Open Developer environment
- When the user selects "Open" next to the developer environment name in the dashboard it opens the associated environment.
- The user users the selected environment to modify code, access console, build and deploy new services (via command line)
- If possible, we will try to overlay the "Build" and "Publish" (TBD) links over this interface
Run/Build Workflow
- Two cases:
- Local: edit/build/run/debug – enabled by tools in development environment (e.g., IDE, make, maven).
- Running in cluster under control of a spec.
- We have discussed the following run/build workflow:
- User opens development environment, imports code from source control system
- User does some work (edit, build, debug, repeat). This is the "local" build/run workflow and is done entirely in-container, using development-environment specific tools
- When the development work is complete, the user will prepare any release (snapshot) artifacts (e.g., mvn package, make dist, etc).

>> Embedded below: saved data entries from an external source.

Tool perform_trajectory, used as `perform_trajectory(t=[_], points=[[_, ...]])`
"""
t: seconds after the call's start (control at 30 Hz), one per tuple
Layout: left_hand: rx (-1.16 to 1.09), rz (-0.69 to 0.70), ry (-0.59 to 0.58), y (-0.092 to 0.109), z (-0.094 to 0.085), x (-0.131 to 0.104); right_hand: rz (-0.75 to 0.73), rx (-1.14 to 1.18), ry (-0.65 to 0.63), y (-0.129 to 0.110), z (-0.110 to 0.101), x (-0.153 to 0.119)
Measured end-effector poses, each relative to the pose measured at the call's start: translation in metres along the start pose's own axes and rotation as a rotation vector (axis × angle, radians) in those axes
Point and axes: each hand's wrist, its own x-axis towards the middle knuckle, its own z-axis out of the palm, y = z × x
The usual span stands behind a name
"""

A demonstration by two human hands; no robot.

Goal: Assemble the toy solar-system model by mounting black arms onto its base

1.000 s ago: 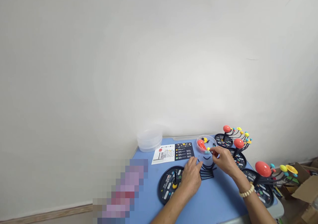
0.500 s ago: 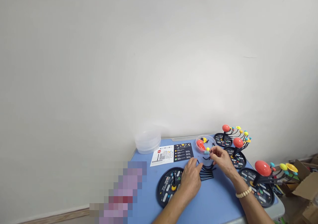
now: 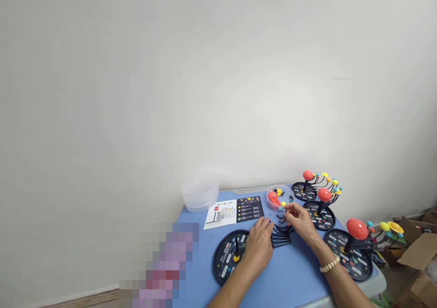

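My left hand (image 3: 260,243) rests palm down at the left ends of a row of thin black curved rods (image 3: 281,240), its fingers stretched forward. Beside and partly behind it lies a round black printed base (image 3: 225,264) with a short upright post (image 3: 236,246). Across the rods, my right hand (image 3: 302,223) is closed in a pinch above their curved ends. What sits between its fingertips is too small to make out. Just beyond is a clear round tub (image 3: 291,192) holding red half shells (image 3: 273,199) and small yellow and dark parts.
Three assembled planet models (image 3: 357,229) line the right side of the blue table (image 3: 194,253). A printed instruction sheet (image 3: 221,214) lies left of the tub. Stacked clear containers (image 3: 200,196) stand at the back left. Cardboard boxes (image 3: 418,244) sit beyond the right edge.
The whole view has shifted slightly, so everything appears a little further left. My right hand stays in a pinch over the rods; my left hand keeps its place beside them.
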Motion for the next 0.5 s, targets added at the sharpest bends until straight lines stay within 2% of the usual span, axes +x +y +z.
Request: perform_trajectory(t=[0.23, 0.5], points=[[-0.022, 0.022, 0.044, 0.0003, 0.0000, 0.0003, -0.053, -0.245, 0.079, 0.0067, -0.0062, -0.0003], [-0.039, 0.055, 0.104, -0.0040, 0.0070, 0.0007, -0.074, -0.464, 0.068, 0.0079, -0.0084, -0.0038]])
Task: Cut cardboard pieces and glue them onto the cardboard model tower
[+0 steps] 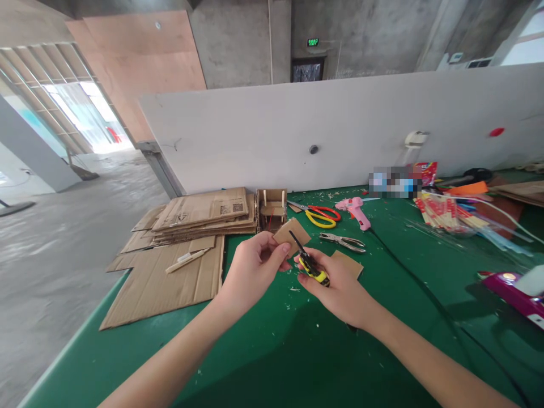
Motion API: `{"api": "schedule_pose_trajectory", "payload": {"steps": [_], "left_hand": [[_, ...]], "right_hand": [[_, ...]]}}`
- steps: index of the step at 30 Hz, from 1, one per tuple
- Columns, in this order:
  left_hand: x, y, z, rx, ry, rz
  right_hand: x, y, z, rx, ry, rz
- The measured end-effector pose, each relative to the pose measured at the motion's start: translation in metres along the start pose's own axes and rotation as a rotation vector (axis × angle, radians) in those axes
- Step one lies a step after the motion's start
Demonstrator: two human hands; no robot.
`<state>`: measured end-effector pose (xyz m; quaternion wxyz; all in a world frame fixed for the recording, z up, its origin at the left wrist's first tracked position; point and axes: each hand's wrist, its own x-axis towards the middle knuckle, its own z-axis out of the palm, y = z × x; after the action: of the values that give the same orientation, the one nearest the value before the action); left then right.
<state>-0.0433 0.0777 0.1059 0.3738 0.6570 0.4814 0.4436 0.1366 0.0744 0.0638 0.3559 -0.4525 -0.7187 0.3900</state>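
Note:
My left hand (266,258) pinches a small piece of cardboard (297,231) between thumb and fingers, holding it above the green table. My right hand (335,280) is wrapped round a yellow-and-black utility knife (313,269). Its dark, narrow blade points up and to the left, across the face of the cardboard piece; whether it touches the surface I cannot tell. Another flat cardboard piece (347,264) lies on the table, partly behind my right hand. Just beyond my left hand stands a small cardboard box structure (272,205) with light wooden sticks in it.
Stacked cardboard sheets (204,212) lie at the left. Behind my hands are scissors (321,220) with red and yellow handles, metal pliers (343,241) and a pink glue gun (355,209), its cord (408,277) running right. Red-and-cream packets (442,212) and a purple device (514,294) sit farther right.

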Motion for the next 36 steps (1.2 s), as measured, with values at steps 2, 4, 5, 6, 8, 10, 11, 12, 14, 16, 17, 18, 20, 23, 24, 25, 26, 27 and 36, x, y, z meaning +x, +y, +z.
{"api": "schedule_pose_trajectory", "payload": {"steps": [2, 4, 5, 6, 8, 10, 11, 12, 14, 16, 17, 18, 20, 23, 24, 25, 26, 27, 36], "left_hand": [[0.0, 0.0, 0.0, -0.014, -0.008, -0.007], [0.0, 0.001, 0.0, -0.025, -0.014, -0.011], [0.0, 0.001, 0.0, -0.028, -0.02, -0.013], [0.0, 0.001, 0.0, -0.031, -0.024, -0.015], [0.0, 0.001, 0.0, -0.046, -0.03, -0.019], [0.0, 0.002, 0.0, -0.068, -0.038, -0.027], [0.0, 0.002, 0.001, -0.081, -0.043, -0.031], [0.0, 0.002, 0.001, -0.093, -0.049, -0.035], [-0.001, 0.002, 0.001, -0.102, -0.061, -0.038], [-0.002, 0.004, 0.001, -0.075, -0.063, -0.031], [-0.003, 0.006, 0.001, -0.044, -0.06, -0.024], [-0.004, 0.007, 0.001, -0.009, -0.056, -0.016], [-0.006, 0.01, 0.0, 0.049, -0.051, -0.001], [-0.009, 0.015, 0.0, 0.091, -0.055, 0.004], [-0.01, 0.016, 0.0, 0.096, -0.055, 0.005], [-0.01, 0.017, 0.0, 0.099, -0.055, 0.006], [-0.011, 0.017, 0.0, 0.1, -0.052, 0.005], [-0.011, 0.018, 0.0, 0.097, -0.051, 0.002], [-0.012, 0.017, 0.003, 0.036, -0.072, -0.031]], "right_hand": [[0.001, 0.001, 0.002, -0.004, 0.014, -0.011], [0.001, 0.003, 0.003, -0.02, 0.012, -0.018], [0.001, 0.003, 0.003, -0.026, 0.009, -0.021], [0.0, 0.004, 0.003, -0.032, 0.012, -0.023], [0.0, 0.005, 0.004, -0.046, 0.035, -0.025], [-0.001, 0.005, 0.004, -0.066, 0.05, -0.025], [-0.002, 0.004, 0.004, -0.076, 0.046, -0.025], [-0.002, 0.004, 0.004, -0.085, 0.034, -0.024], [-0.002, 0.002, 0.003, -0.101, 0.008, -0.025], [-0.002, 0.0, 0.002, -0.112, 0.006, -0.036], [-0.002, 0.0, 0.003, -0.118, 0.012, -0.046], [-0.002, 0.0, 0.003, -0.123, 0.021, -0.059], [-0.001, 0.002, 0.005, -0.127, 0.037, -0.082], [-0.002, 0.007, 0.009, -0.127, 0.062, -0.097], [-0.002, 0.008, 0.01, -0.129, 0.07, -0.101], [-0.002, 0.009, 0.011, -0.131, 0.079, -0.105], [-0.003, 0.01, 0.012, -0.131, 0.085, -0.108], [-0.003, 0.01, 0.013, -0.131, 0.089, -0.11], [-0.005, 0.016, 0.015, -0.13, 0.106, -0.112]]}}
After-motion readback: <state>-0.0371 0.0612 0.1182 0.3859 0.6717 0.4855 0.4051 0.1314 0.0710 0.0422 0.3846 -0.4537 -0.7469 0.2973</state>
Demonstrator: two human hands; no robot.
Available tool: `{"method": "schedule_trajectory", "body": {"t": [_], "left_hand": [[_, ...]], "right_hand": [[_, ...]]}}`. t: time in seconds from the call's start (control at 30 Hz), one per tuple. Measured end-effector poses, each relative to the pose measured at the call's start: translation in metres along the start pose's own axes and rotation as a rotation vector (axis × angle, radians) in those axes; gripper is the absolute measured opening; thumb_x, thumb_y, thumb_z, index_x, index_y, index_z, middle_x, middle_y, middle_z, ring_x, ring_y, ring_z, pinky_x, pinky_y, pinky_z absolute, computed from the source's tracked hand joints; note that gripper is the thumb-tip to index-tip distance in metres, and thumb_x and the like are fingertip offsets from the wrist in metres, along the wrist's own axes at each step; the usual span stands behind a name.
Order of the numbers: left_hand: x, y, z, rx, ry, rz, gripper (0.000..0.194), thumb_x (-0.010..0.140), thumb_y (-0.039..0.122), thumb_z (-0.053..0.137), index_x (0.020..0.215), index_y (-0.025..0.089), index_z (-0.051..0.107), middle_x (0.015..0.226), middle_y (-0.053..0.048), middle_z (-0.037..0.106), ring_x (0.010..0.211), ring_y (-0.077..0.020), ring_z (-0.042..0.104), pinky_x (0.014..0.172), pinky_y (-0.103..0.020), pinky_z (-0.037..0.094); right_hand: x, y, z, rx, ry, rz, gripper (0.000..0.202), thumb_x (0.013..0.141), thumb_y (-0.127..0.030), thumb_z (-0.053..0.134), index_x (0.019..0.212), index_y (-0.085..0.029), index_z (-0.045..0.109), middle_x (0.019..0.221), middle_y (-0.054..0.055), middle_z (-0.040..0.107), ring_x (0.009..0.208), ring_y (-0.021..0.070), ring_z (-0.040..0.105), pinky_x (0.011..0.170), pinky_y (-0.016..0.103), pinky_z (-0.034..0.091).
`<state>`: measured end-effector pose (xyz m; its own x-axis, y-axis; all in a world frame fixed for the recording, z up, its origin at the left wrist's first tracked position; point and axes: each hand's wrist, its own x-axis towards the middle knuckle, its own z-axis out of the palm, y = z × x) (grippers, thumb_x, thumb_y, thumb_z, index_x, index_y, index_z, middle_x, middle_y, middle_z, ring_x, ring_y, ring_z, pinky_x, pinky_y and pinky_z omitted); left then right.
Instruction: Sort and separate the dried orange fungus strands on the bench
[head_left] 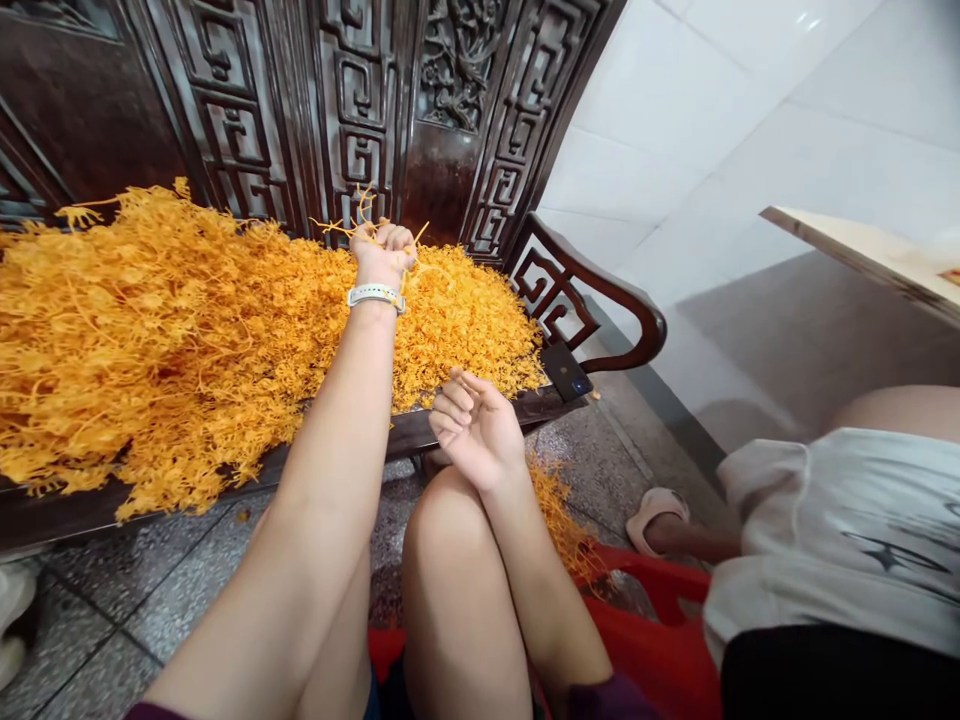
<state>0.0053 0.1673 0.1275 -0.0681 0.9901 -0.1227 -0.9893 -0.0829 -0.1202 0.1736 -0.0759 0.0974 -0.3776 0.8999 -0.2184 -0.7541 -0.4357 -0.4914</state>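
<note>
My left hand (384, 247), with a pale band on its wrist, reaches over the bench and is closed around a few thin orange branching strands (341, 227). Their ends stick out on both sides of the fist. Beneath and around it lies a large heap of similar orange strands (172, 320), plastic-looking, with small frilled tips. Above my knee, at the bench's front edge, my right hand (480, 430) is turned palm up. Its fingers are loosely curled, with the thumb apart, and nothing shows in the palm.
The dark carved wooden bench (442, 180) has a curved armrest (652, 325). A black phone (566, 372) lies at its right end. More orange strands (559, 510) hang by a red plastic stool (652, 640). Another person's leg (705, 540) is at the right, below a wooden board edge (847, 250).
</note>
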Motion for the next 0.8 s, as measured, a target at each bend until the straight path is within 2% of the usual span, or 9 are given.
{"method": "schedule_trajectory", "body": {"t": [0.1, 0.2, 0.3, 0.37, 0.4, 0.47, 0.57, 0.67, 0.8], "left_hand": [[-0.005, -0.008, 0.003, 0.031, 0.016, -0.048, 0.029, 0.103, 0.018, 0.038, 0.075, 0.024, 0.038, 0.04, 0.008, 0.026, 0.033, -0.0089, 0.018, 0.039, -0.026, 0.019], [-0.013, -0.018, 0.006, 0.035, 0.007, -0.135, 0.031, 0.106, 0.025, 0.038, 0.075, 0.023, 0.04, 0.041, 0.009, 0.026, 0.032, -0.0075, 0.018, 0.038, -0.025, 0.018], [-0.019, -0.03, 0.006, 0.01, 0.008, -0.211, 0.035, 0.109, 0.03, 0.035, 0.074, 0.022, 0.04, 0.041, 0.009, 0.024, 0.031, -0.0063, 0.018, 0.036, -0.022, 0.017], [-0.022, -0.036, 0.005, 0.007, 0.013, -0.236, 0.037, 0.109, 0.03, 0.034, 0.073, 0.022, 0.04, 0.04, 0.01, 0.023, 0.031, -0.0061, 0.018, 0.036, -0.021, 0.016], [-0.022, -0.039, 0.004, 0.011, 0.017, -0.243, 0.037, 0.109, 0.03, 0.034, 0.073, 0.022, 0.04, 0.04, 0.009, 0.023, 0.031, -0.0061, 0.018, 0.036, -0.021, 0.016], [-0.022, -0.042, 0.003, 0.019, 0.026, -0.253, 0.038, 0.109, 0.031, 0.033, 0.073, 0.022, 0.041, 0.041, 0.009, 0.024, 0.031, -0.0061, 0.017, 0.035, -0.021, 0.015], [-0.018, -0.041, 0.003, 0.012, 0.029, -0.244, 0.038, 0.109, 0.031, 0.033, 0.073, 0.022, 0.041, 0.041, 0.01, 0.024, 0.031, -0.0058, 0.017, 0.036, -0.021, 0.016], [-0.013, -0.032, 0.005, 0.015, 0.043, -0.185, 0.036, 0.108, 0.031, 0.037, 0.073, 0.023, 0.04, 0.041, 0.01, 0.024, 0.031, -0.006, 0.017, 0.037, -0.022, 0.017], [-0.012, -0.023, 0.005, 0.042, 0.083, -0.166, 0.036, 0.107, 0.036, 0.041, 0.074, 0.024, 0.039, 0.042, 0.01, 0.023, 0.032, -0.0063, 0.015, 0.036, -0.023, 0.015]], "right_hand": [[0.02, -0.005, -0.008, -0.1, 0.134, -0.149, 0.028, 0.083, -0.02, 0.077, 0.104, -0.021, 0.058, 0.07, -0.008, 0.041, 0.053, 0.0063, 0.032, 0.049, 0.018, 0.032], [0.052, -0.011, -0.021, -0.389, 0.339, -0.419, 0.058, 0.077, -0.033, 0.086, 0.124, -0.027, 0.052, 0.094, -0.002, 0.057, 0.063, 0.0088, 0.047, 0.057, 0.022, 0.042], [0.09, -0.019, -0.034, -0.8, 0.506, -0.727, 0.088, 0.073, -0.047, 0.088, 0.146, -0.029, 0.043, 0.14, 0.011, 0.054, 0.104, 0.0191, 0.06, 0.085, 0.032, 0.052], [0.111, -0.027, -0.041, -0.916, 0.448, -0.792, 0.082, 0.073, -0.051, 0.087, 0.143, -0.026, 0.05, 0.149, 0.014, 0.051, 0.12, 0.023, 0.058, 0.096, 0.035, 0.05], [0.119, -0.03, -0.044, -0.9, 0.377, -0.767, 0.072, 0.075, -0.052, 0.084, 0.135, -0.023, 0.057, 0.142, 0.014, 0.057, 0.117, 0.0222, 0.059, 0.094, 0.034, 0.051], [0.129, -0.035, -0.047, -0.791, 0.237, -0.679, 0.05, 0.08, -0.055, 0.08, 0.113, -0.02, 0.065, 0.112, 0.009, 0.068, 0.094, 0.017, 0.063, 0.081, 0.03, 0.051], [0.126, -0.033, -0.05, -0.714, 0.148, -0.568, 0.042, 0.082, -0.058, 0.078, 0.092, -0.02, 0.065, 0.075, -0.001, 0.062, 0.064, 0.0109, 0.054, 0.063, 0.025, 0.044], [0.108, -0.023, -0.056, -0.792, 0.088, -0.438, 0.042, 0.083, -0.058, 0.078, 0.08, -0.02, 0.061, 0.061, -0.005, 0.053, 0.055, 0.0093, 0.046, 0.056, 0.023, 0.037], [0.078, -0.008, -0.057, -0.853, -0.086, -0.155, 0.047, 0.087, -0.058, 0.077, 0.072, -0.022, 0.049, 0.054, -0.009, 0.036, 0.05, 0.0081, 0.034, 0.054, 0.023, 0.031]]}}
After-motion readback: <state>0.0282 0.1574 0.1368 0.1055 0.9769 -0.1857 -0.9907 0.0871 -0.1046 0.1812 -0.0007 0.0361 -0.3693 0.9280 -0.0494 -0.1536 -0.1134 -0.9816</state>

- The next step is to build and publish the associated Docker container(s) and service specs into NDS Labs.
- Build: this is effectively docker build, tag, push. There are various mechanisms for this in-cluster:
- A Docker build kubernetes job deployer (see docker-build-push.yml), establishing a personal docker environment per-person (seems to "big"), leverging docker hub auto builds, etc.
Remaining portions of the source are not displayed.